O surdo-mudo necessitava abrir os ouvidos e a língua, mas todos nós temos necessidade de abrir alguma dimensão de nossa pessoa, ou talvez alguma capacidade adormecida ou bloqueada. É provável que, normalmente, a abertura seja progressiva: à medida que consentimos abrir algo em nós, ser-nos-á mostrado o próximo passo a ser dado. Como nas “sete moradas” de S. Teresa D’Ávila, diferentes portas se sucedem, uma depois de outra; assim se revela ser nosso mundo interior. Cada porta aberta nos coloca diante de outra nova “porta”, que clama para ser também aberta. E, no percurso interior, vamos tendo acesso a espaços cada vez mais originais e inspiradores, até chegar finalmente a nos reconhecer na Divina Morada, nossa verdadeira identidade, nosso “eu profundo”. Daí nasce a sabedoria, unindo corpo-mente-afetividade, coração.
Esse caminho conduz à descoberta de que somos Um com Aquele que nos habita e nos conecta com o universo, forjando nossa identidade de filhos(as), irmão e irmã de todos.
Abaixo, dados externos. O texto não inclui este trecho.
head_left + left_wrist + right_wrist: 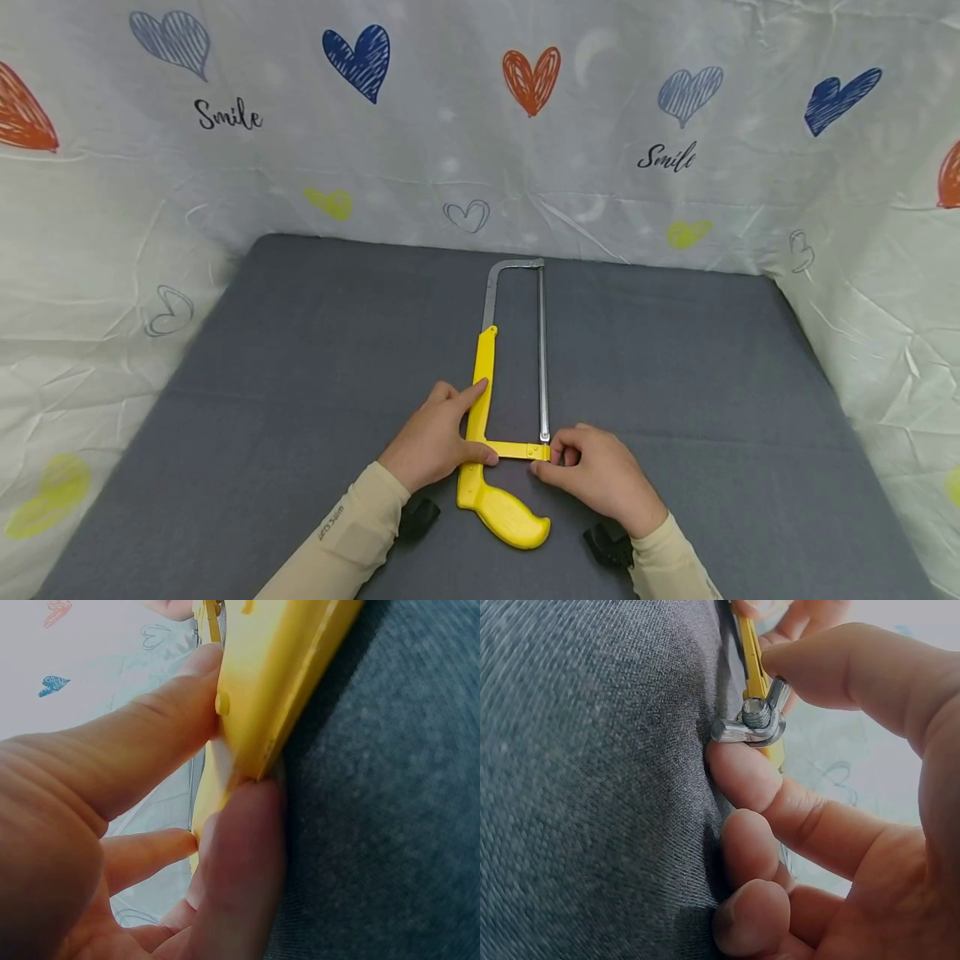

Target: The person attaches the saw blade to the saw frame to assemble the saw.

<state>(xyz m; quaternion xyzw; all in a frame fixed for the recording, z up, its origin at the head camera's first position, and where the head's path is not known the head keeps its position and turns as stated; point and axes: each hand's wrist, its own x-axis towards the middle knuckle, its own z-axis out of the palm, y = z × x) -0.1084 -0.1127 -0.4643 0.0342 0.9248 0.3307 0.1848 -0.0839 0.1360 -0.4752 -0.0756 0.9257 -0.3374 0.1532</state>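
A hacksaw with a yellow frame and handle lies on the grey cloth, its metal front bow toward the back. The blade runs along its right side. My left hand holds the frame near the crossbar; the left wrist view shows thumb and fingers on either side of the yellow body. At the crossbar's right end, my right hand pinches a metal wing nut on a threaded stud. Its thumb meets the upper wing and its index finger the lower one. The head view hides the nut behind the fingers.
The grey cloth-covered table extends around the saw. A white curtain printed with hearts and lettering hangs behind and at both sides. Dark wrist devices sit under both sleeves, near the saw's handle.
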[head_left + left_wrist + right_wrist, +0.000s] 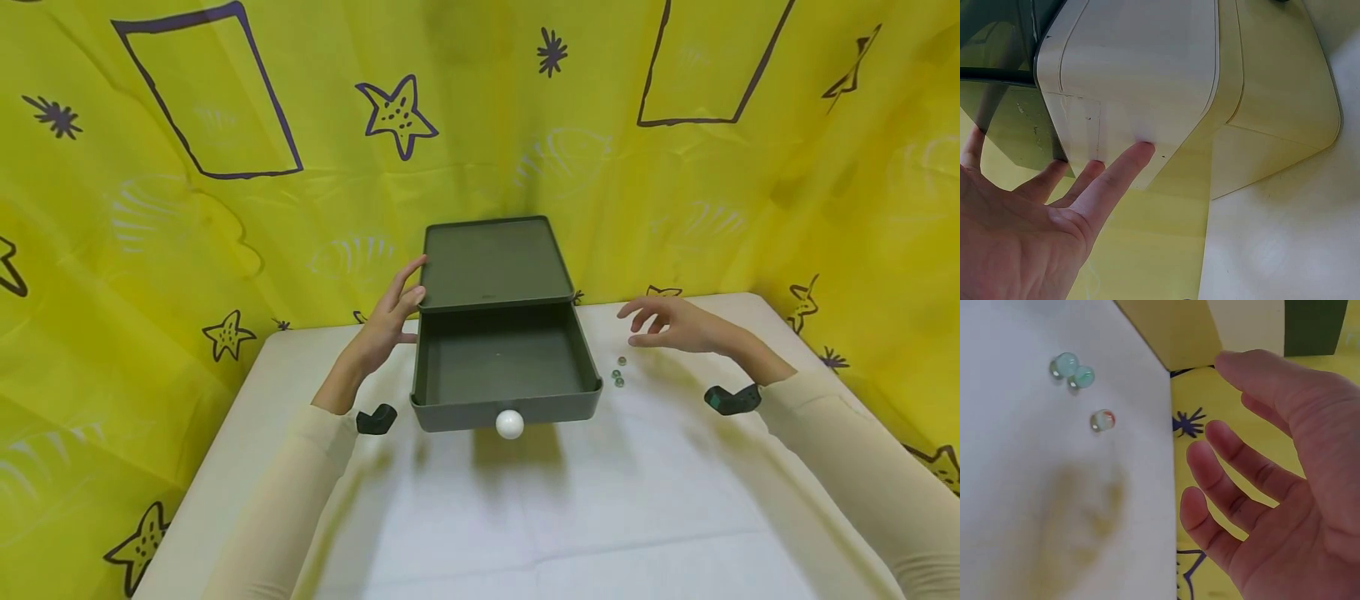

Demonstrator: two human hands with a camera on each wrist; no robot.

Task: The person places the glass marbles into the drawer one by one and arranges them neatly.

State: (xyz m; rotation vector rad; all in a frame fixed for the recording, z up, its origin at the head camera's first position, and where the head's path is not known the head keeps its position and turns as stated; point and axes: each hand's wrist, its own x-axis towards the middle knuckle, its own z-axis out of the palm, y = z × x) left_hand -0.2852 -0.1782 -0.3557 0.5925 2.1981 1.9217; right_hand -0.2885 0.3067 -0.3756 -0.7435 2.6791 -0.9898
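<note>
1. See, at the middle of the head view, a rectangular box (495,262) with a rimmed, dark grey-green top, and, on its six o'clock side, a pulled-out drawer (453,415) of similar colour, fronted by a round white knob (510,424).
2. Find three small round glass marbles (617,374) on the white bench (637,517), at three o'clock from the drawer; in the right wrist view, make out two pale green ones side by side, apparently touching, and near them a clear one with a red streak.
3. At nine to ten o'clock on the box, note the left grip (384,323), fingers spread apart, fingertips against the pale side panel (1141,62).
4. At two o'clock from the marbles, note the right grip (670,325), loosely curved, thumb and fingertips apart, above the bench and not touching the marbles.
5. Count as obstacles the drawer's three o'clock wall, between marbles and drawer interior, and the box, between both grips.
6. At each cream sleeve's (307,492) cuff, see a black device (375,419).
7. On the bench, notice rounded far corners, faint creases toward six o'clock, and yellowish shadows.
8. From nine o'clock through twelve to three, see a bright yellow curtain (480,50) printed with purple-outlined starfish and rectangles.
</note>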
Quando conectamos com esta realidade, toda nossa vida se equilibra e adquire sentido; esbarramos na Fonte.
Texto bíblico: Mc 7,31-37
Na oração: No evangelho deste domingo, o autor transmite a palavra chave no próprio idioma de Jesus, o aramaico “Efatá”, “abre-te”.
É preciso deixar ressoar no próprio interior esta expressão; enquanto pronuncia, pergunte-se: “A quê ou em quê preciso abrir-me?”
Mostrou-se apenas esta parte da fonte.